Inspired by ordereddict, this is a packaging of an improved shlex module for Python 2 that handles Unicode properly.
Shlex is “”“A lexical analyzer class for simple shell-like syntaxes.”“”
If you’ve found your way here, you probably already know that the standard shlex doesn’t handle Unicode prior to Python 3 (see bug 1170 for details). Since Python 2.7.3 however, it accepts unicode objects.
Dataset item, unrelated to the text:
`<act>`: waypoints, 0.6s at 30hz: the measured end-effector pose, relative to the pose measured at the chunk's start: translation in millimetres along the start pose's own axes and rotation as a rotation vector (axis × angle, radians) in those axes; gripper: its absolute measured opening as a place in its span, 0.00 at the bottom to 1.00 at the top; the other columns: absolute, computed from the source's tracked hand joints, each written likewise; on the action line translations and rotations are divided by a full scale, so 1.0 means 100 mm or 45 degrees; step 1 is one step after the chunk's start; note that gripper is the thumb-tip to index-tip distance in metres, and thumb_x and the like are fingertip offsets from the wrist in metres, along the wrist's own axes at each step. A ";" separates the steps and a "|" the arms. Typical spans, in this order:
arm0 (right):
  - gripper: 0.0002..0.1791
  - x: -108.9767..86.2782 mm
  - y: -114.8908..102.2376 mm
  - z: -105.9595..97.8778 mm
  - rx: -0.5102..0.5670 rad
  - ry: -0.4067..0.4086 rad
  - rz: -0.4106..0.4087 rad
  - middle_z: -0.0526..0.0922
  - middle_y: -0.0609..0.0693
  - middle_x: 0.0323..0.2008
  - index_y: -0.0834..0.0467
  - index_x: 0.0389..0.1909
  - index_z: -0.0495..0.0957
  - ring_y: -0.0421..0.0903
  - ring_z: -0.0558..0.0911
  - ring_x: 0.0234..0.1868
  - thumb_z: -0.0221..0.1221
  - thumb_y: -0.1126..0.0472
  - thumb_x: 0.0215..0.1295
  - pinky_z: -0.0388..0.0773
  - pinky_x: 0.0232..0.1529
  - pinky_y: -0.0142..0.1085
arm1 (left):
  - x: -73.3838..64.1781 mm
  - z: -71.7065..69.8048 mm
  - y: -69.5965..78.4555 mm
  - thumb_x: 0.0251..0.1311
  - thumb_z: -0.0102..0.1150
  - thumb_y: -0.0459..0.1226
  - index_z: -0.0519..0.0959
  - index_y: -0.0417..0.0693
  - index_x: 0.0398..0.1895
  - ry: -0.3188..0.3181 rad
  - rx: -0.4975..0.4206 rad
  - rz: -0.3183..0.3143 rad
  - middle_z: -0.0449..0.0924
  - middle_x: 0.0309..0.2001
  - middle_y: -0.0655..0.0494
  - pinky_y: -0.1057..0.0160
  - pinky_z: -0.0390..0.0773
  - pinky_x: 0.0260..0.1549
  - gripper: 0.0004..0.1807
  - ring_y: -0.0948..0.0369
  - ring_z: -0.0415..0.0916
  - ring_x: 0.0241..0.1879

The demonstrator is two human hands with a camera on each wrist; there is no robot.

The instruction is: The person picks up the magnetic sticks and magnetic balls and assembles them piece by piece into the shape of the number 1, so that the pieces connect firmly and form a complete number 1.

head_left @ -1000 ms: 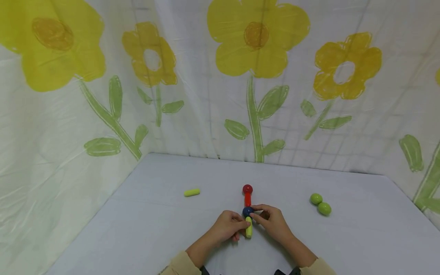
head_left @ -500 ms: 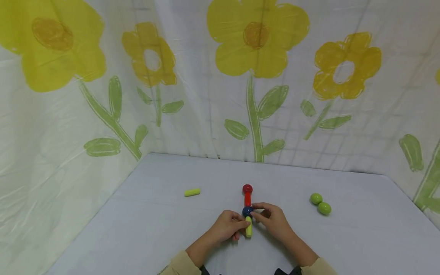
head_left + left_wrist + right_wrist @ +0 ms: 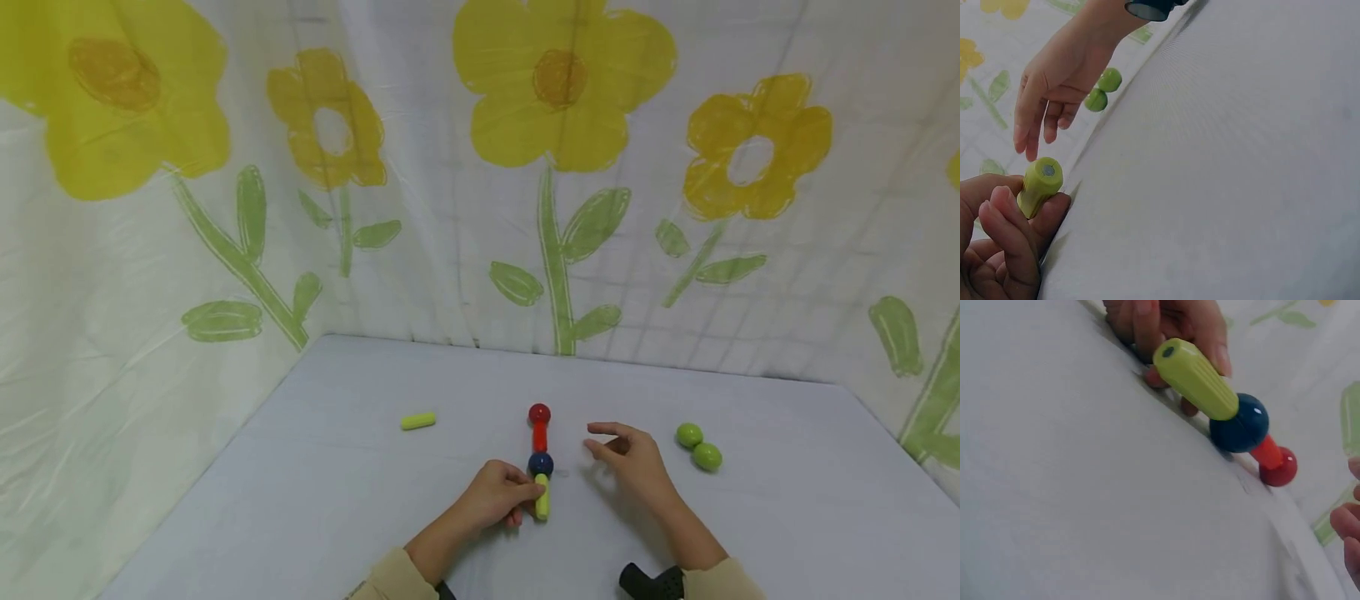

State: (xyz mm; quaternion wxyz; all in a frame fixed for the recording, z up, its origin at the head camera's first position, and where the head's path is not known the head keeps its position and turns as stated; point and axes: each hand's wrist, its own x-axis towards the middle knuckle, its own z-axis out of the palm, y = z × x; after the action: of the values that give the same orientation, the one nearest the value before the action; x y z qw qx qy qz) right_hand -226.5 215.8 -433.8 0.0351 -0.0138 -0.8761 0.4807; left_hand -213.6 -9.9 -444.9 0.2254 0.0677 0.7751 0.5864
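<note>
My left hand [image 3: 493, 493] pinches a yellow-green rod [image 3: 542, 505] between thumb and fingers. A round metal disc shows in the rod's near end in the left wrist view. The far end touches a dark blue ball [image 3: 540, 463]. Beyond that, a red rod [image 3: 540, 437] and a red ball [image 3: 539, 413] continue the straight line away from me. To the right of this chain, my right hand [image 3: 633, 462] hovers with loosely bent fingers and nothing between them. In the right wrist view, the yellow-green rod [image 3: 1194, 378] meets the blue ball [image 3: 1241, 424].
Another yellow-green rod [image 3: 417, 421] lies farther back on the left. Two green balls [image 3: 707, 457] lie side by side, to the right of my right hand. A white cloth covers the table [image 3: 337, 475]; a flower-painted curtain [image 3: 427, 250] stands behind it.
My right hand has let go of the blue ball and moved away to the right. The left hand keeps its pinch on the yellow-green rod, and the chain stays in place.
</note>
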 end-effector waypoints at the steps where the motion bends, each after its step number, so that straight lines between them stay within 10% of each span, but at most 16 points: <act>1: 0.22 0.01 0.01 -0.05 -0.015 0.007 -0.001 0.83 0.53 0.34 0.59 0.52 0.78 0.42 0.77 0.30 0.63 0.55 0.58 0.72 0.27 0.29 | 0.00 0.00 0.00 0.57 0.62 0.40 0.80 0.39 0.31 0.001 0.004 -0.005 0.79 0.20 0.57 0.77 0.67 0.12 0.11 0.69 0.65 0.10; 18: 0.38 0.00 0.23 -0.96 -0.168 0.013 0.141 0.81 0.55 0.44 0.60 0.62 0.68 0.34 0.75 0.34 0.60 0.41 0.57 0.71 0.36 0.32 | -0.01 0.00 0.03 0.56 0.62 0.41 0.81 0.40 0.29 0.010 0.022 -0.049 0.77 0.19 0.58 0.76 0.67 0.11 0.11 0.69 0.64 0.10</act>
State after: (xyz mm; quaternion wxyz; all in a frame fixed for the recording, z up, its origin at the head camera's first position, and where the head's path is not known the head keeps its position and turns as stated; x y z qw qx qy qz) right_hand -219.1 308.7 -402.1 0.0121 -0.0671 -0.9036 0.4230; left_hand -213.3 -9.2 -442.1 0.2330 0.0526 0.7821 0.5756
Sadly, it still does not handle non-ascii chars:
>>> import sys, shlex >>> sys.version '2.7.5+ ...' >>> shlex.split(u'Hello world') ['Hello', 'world'] >>> shlex.split(u'café') Traceback (most recent call last): File "<input>", line 1, in <module> File "/usr/lib/python2.7/shlex.py", line 275, in split lex = shlex(s, posix=posix) File "/usr/lib/python2.7/shlex.py", line 25, in __init__ instream = StringIO(instream) UnicodeEncodeError: 'ascii' codec can't encode character u'\xe9' in position 3: ordinal not in range(128)
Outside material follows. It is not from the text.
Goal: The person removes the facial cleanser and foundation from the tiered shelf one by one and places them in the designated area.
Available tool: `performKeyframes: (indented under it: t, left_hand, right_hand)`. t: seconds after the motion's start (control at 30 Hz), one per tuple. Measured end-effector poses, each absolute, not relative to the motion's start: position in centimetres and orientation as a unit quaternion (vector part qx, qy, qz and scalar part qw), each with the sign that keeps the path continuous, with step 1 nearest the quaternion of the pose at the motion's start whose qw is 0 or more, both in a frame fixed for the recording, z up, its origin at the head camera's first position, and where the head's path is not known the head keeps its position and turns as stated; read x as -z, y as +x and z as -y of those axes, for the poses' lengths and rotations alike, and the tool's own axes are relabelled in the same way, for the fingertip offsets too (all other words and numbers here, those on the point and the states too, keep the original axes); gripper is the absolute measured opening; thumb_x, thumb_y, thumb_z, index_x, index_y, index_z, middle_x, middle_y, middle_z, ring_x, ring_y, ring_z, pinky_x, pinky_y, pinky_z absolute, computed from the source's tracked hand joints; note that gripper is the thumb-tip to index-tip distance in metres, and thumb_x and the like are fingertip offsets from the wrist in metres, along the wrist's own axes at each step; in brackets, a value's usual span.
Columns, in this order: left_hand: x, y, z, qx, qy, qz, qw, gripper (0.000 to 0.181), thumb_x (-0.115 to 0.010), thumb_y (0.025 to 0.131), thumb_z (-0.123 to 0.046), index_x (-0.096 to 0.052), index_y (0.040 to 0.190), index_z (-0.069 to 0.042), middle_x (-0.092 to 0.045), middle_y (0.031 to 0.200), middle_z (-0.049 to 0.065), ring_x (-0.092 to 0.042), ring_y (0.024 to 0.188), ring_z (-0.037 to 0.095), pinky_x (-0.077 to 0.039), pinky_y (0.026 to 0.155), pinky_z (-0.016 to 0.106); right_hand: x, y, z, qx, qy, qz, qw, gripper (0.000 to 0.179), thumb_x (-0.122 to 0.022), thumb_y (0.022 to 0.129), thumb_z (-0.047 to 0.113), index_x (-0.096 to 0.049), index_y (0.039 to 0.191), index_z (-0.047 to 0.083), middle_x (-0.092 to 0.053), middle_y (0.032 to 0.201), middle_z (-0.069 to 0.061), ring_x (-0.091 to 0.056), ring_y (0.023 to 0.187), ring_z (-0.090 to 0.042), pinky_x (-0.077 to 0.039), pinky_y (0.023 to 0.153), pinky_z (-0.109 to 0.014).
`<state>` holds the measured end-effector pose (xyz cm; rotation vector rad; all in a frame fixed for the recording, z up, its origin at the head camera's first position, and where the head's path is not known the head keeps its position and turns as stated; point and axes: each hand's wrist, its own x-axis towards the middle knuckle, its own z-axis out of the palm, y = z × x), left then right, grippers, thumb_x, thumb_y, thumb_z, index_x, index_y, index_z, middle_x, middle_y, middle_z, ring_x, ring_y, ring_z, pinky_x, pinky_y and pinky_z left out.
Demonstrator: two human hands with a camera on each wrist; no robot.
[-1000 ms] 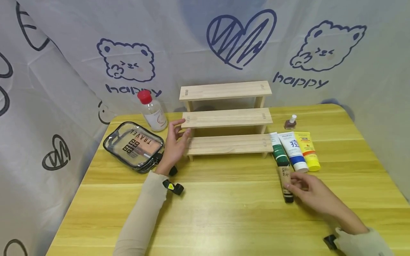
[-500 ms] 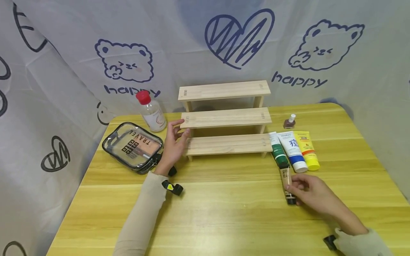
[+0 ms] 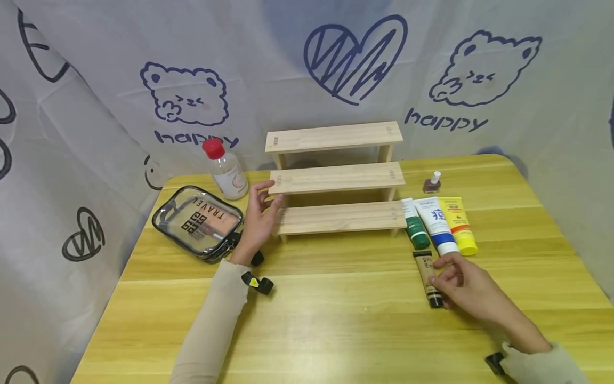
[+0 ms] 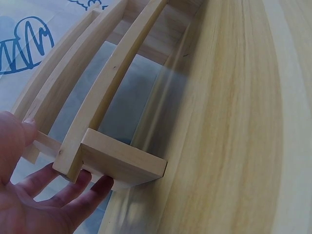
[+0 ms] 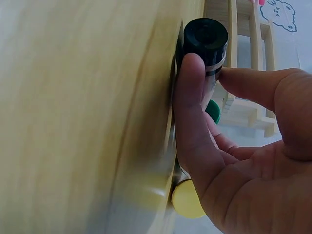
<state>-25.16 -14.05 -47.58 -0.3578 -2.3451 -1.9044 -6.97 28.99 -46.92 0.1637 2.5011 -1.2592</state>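
Observation:
A three-step wooden display rack (image 3: 336,178) stands at the back of the table. My left hand (image 3: 260,221) grips its left end by the middle and lower steps. In the left wrist view, the thumb lies near one board and the fingertips touch the end of another beside a leg. At the right front my right hand (image 3: 462,282) pinches a small tan cosmetic tube (image 3: 427,272) with a black cap (image 5: 205,36) between thumb and fingers. The tube lies low over the table, cap toward me. Just behind it is a green and white tube (image 3: 415,226).
A white and blue tube (image 3: 437,224) and a yellow tube (image 3: 459,226) lie right of the rack. A small nail polish bottle (image 3: 432,184) stands behind them. On the left are a clear travel pouch (image 3: 196,221) and a red-capped bottle (image 3: 229,173).
The tan tube has shifted slightly toward me and turned a little, and a gap now separates it from the green and white tube. My left hand keeps its place on the rack.

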Motion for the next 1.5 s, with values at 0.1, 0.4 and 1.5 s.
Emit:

This module does handle unicode objects or byte strings:
>>> import ushlex as shlex >>> shlex.split(u'café') [u'caf\xe9'] >>> shlex.split(u'echo "☺ ☕ ♫"') [u'echo', u'\u263a \u2615 \u266b'] >>> from ushlex import split as shplit >>> shplit('echo "hello there"') ['echo', 'hello there']
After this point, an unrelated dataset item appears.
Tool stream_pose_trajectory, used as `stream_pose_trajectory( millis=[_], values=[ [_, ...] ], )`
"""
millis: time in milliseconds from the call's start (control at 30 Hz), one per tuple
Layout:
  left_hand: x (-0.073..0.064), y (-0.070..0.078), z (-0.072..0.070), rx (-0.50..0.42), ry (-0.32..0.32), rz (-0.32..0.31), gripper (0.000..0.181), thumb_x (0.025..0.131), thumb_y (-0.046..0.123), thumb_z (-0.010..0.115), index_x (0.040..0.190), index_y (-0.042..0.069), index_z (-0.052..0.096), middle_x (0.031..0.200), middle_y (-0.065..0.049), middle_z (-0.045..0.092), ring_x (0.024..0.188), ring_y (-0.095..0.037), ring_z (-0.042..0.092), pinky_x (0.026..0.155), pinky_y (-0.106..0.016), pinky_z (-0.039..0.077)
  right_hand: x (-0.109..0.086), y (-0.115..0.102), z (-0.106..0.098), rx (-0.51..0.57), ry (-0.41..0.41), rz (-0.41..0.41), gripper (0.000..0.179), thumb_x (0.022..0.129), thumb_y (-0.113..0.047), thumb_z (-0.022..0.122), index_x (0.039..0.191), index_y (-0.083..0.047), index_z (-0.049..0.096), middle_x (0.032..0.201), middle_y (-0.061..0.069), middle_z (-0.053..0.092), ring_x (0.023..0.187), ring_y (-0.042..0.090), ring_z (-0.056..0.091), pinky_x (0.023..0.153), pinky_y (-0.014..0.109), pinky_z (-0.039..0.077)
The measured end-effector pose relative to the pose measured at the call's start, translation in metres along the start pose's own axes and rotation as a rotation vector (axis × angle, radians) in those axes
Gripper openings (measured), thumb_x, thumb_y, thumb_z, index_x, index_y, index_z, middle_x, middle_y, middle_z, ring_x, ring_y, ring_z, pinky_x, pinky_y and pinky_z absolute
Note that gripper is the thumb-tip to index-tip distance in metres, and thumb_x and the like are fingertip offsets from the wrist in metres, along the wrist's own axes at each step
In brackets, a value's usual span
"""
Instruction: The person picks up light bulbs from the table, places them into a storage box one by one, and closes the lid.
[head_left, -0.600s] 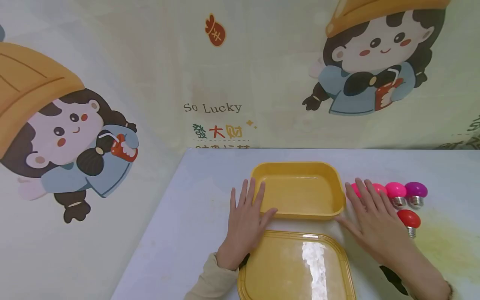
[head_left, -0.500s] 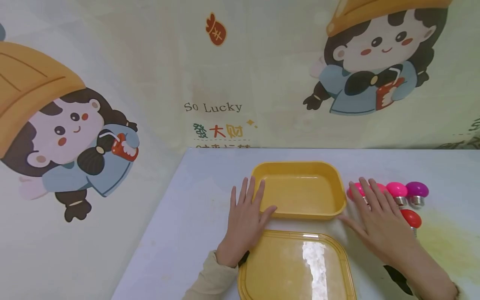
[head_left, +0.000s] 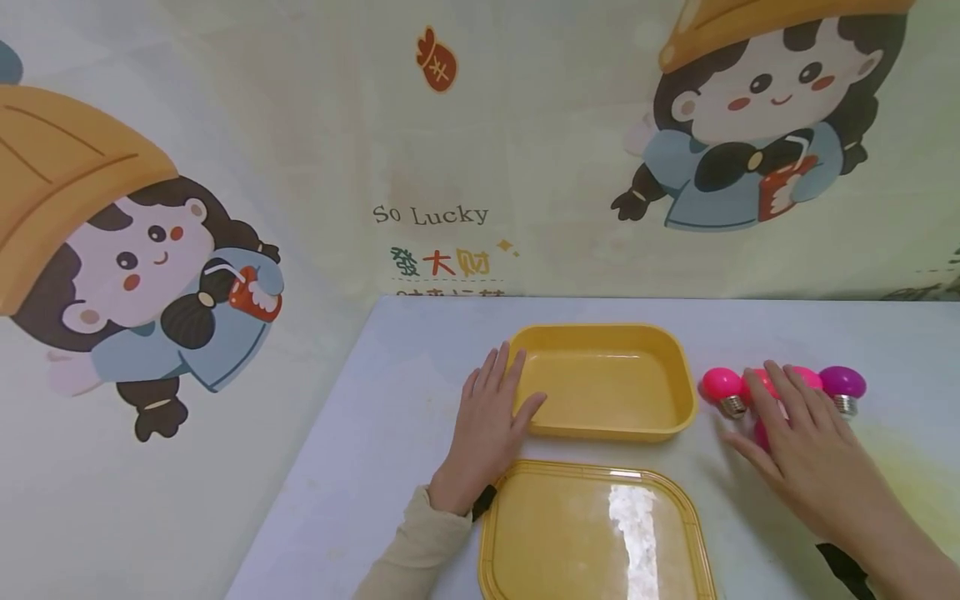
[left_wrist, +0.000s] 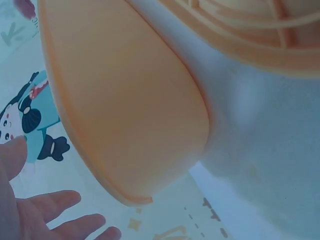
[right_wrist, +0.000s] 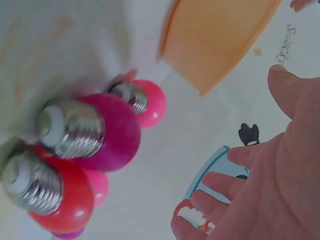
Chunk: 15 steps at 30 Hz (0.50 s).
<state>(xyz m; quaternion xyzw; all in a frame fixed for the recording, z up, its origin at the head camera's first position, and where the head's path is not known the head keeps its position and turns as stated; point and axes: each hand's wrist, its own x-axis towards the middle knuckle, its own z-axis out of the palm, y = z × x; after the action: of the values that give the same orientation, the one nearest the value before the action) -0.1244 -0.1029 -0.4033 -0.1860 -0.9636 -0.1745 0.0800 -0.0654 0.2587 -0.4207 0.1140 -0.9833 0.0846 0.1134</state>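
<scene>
My left hand has its fingers extended at the left rim of a deep yellow plastic box. In the left wrist view, these fingers are spread beside the box wall. Over a group of light bulbs reaches my right hand, loosely extended and holding nothing. A pink bulb and a purple bulb show at either end of the back row; the fingers partly cover others between them. The right wrist view shows a red bulb beside a magenta bulb, their metal bases toward the camera.
In front of the box lies a shallow, glossy yellow lid on the white table. Behind the table hangs a cloth printed with cartoon figures.
My right hand has moved rightward from beside the box, uncovering the leftmost pink bulb and hiding the red one in the head view. The left hand has shifted slightly away from me.
</scene>
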Motion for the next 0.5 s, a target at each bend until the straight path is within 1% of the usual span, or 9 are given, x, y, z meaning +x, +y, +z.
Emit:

I found these release notes inside:
# Module and documentation by Eric S. Raymond, 21 Dec 1998 # Input stacking and error message cleanup added by ESR, March 2000 # push_source() and pop_source() made explicit by ESR, January 2001. # Posix compliance, split(), string arguments, and # iterator interface by Gustavo Niemeyer, April 2003. # Modified to support Unicode by Colin Walters, Dec 2007
Packaging-only bugs may be submitted to bitbucket. Do not enter bugs for ushlex itself, as the packager is not the author.